Water crisis: ‘People of Limassol will suffer’

By Anthony O. Miller

MORE and prolonged restrictions on water use, especially in the Limassol area, will have to be endured if Parliament’s vote against a new desalination plant at Zakaki is maintained and the rains continue to fail.

That was the warning yesterday in the wake of the refusal by deputies to fund the new plant. Agriculture Minister Costas Themistocleous warned bluntly that the people of Limassol would suffer as a result.

“Parliament is not helping the government solve the crucial water problem,” he said following Thursday’s vote. “That means the people of Limassol will suffer more if we don’t have the (Zakaki) desalination plant ready in time.”

Themistocleous told the Cyprus Mail he would brief the cabinet in the coming days, and it would discuss how to proceed.

Water Development Department (WDD) Senior Water Engineer Nicos Tsiourtis echoed the minister. He warned that if the rains continued to fail, and the Zakaki veto stood, “we are going to have more restrictions” on water use and they “will be prolonged” for as much as the two years it could take to find another site and build a plant. Limassol residents would suffer the most, he said.

The deputies’ vote denied the WDD the funds to run power poles to the planned site of the plant, and to run a pipeline from the site to the Limassol water authority pipelines, Themistocleous said.

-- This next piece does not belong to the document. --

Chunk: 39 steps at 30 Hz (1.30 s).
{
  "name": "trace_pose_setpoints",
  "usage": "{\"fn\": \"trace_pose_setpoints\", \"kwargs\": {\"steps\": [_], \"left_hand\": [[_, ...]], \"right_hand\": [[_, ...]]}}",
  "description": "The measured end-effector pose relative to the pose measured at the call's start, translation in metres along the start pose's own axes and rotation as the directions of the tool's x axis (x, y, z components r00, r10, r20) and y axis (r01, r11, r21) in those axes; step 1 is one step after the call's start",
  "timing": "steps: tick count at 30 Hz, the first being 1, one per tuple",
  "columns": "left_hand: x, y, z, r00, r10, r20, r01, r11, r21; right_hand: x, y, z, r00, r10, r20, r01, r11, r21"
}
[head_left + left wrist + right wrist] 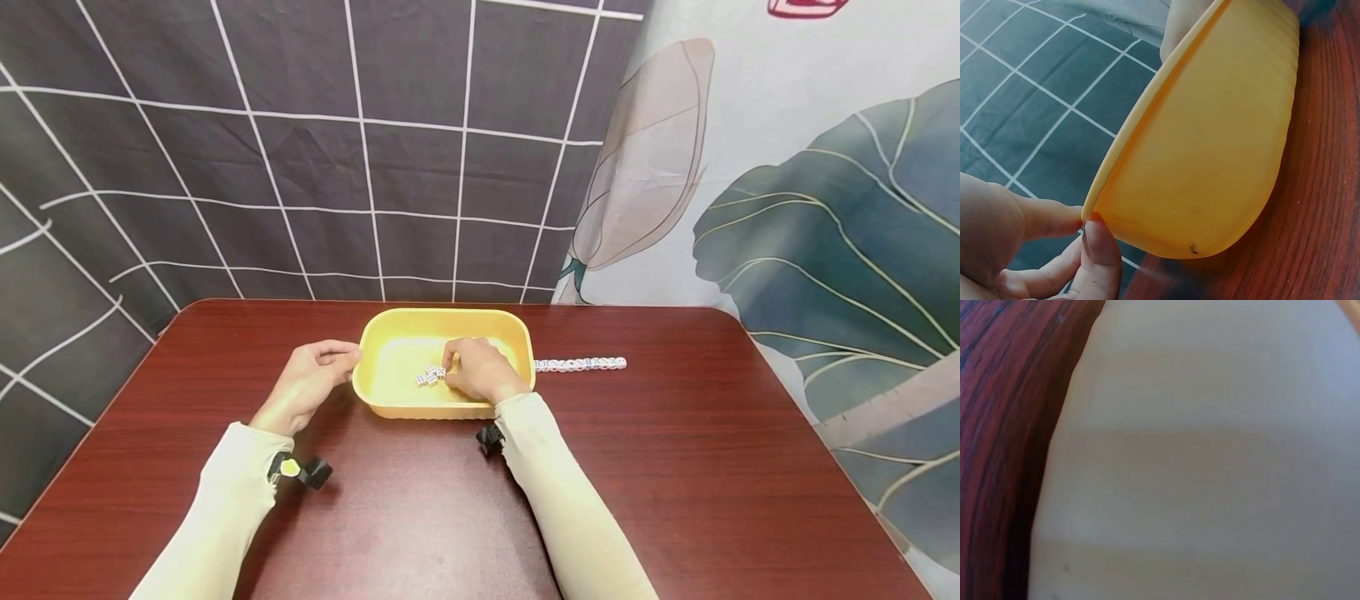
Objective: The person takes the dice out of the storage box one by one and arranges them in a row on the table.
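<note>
A yellow plastic basin [442,412] with rounded corners stands on the table. At its left end my left hand [309,379] pinches the rim between thumb and fingers, as the left wrist view shows up close on the basin wall [1204,137]. My right hand [480,368] reaches down inside, its fingers bent beside a small cluster of white dice [427,377]. Whether a die sits between those fingertips is too small to tell. In the right wrist view the pale basin wall [1191,462] blocks all sight of the right hand.
A straight row of dice [581,364] extends rightward from the basin's right side across the dark red wooden table [712,467]. Behind the table hang a grey grid-patterned cloth [300,167] and a leaf-patterned one [825,250]. Both wrists carry small black cameras.
</note>
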<state>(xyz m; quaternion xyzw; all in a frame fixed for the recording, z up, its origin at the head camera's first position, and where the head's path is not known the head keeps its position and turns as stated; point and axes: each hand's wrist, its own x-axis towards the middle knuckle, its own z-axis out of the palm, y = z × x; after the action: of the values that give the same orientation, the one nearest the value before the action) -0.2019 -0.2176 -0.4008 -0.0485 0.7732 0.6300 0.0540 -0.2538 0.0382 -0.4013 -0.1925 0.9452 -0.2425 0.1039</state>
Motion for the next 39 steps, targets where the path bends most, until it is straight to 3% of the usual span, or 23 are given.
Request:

The 21-18 vote against the funding came as the WDD is weighing seven tenders to build the plant, Tsiourtis said.

Akel and Edek members were joined by Disy deputy Stelios Stylianou and Diko Deputy Marios Matsakis in defeating the Zakaki funding in Thursday’s vote. Matsakis won special Diko approval to break party ranks and vote with his conscience. Tsiourtis said the vote surprised him because Disy, Diko and the United Democrats together had a majority in the House, but “not enough members were there” from the three parties.

Matsakis denounced the government response as “a trick”. He said Themistocleous “will be using the water restrictions as a blackmailing tactic because it has been proved beyond doubt that applying water restrictions does not save water”. “People just have bigger tanks and they store the water during the time the water is not restricted,” Matsakis said.

He said the real restrictions were needed in farming, where he said water was wasted growing surpluses of water-intensive crops. “I strongly believe that it is the wrong decision to place the desalination plant in the (Zakaki) location.”

He proposed two alternative sites. One near the Vassiliko power plant, where there is already extensive industrial work, the other in Episkopi Bay, within SBA territory, but far from any built-up area.

Akel Deputy Andreas Christou and Edek’s Doros Theodorou said they voted against the Zakaki site because it was too close to beaches where thousands of tourists and Limassol residents swam in the summer, and because of faulty environmental site studies.

“We propose the same plant at another place,” Christou said. Theodorou blamed the government for failing to carry out a thorough environmental study of the area before deciding on Zakaki.

The Zakaki site sparked popular opposition from the moment it was announced. Residents of Ayios Theodoros similarly protested at government plans to site a desalination plant in their village. But Theodorou claimed the Ayios Theodoros plan was shelved “only because someone with big interests intervened”.

Former defence minister Yiannakis Omirou, of Edek, called on the government to carry out a thorough environmental study before building the plant. “We want a credible study on which we can take a decision. We cannot pick areas, they have to prepare several studies for the environmental consequences. That’s the key,” he said.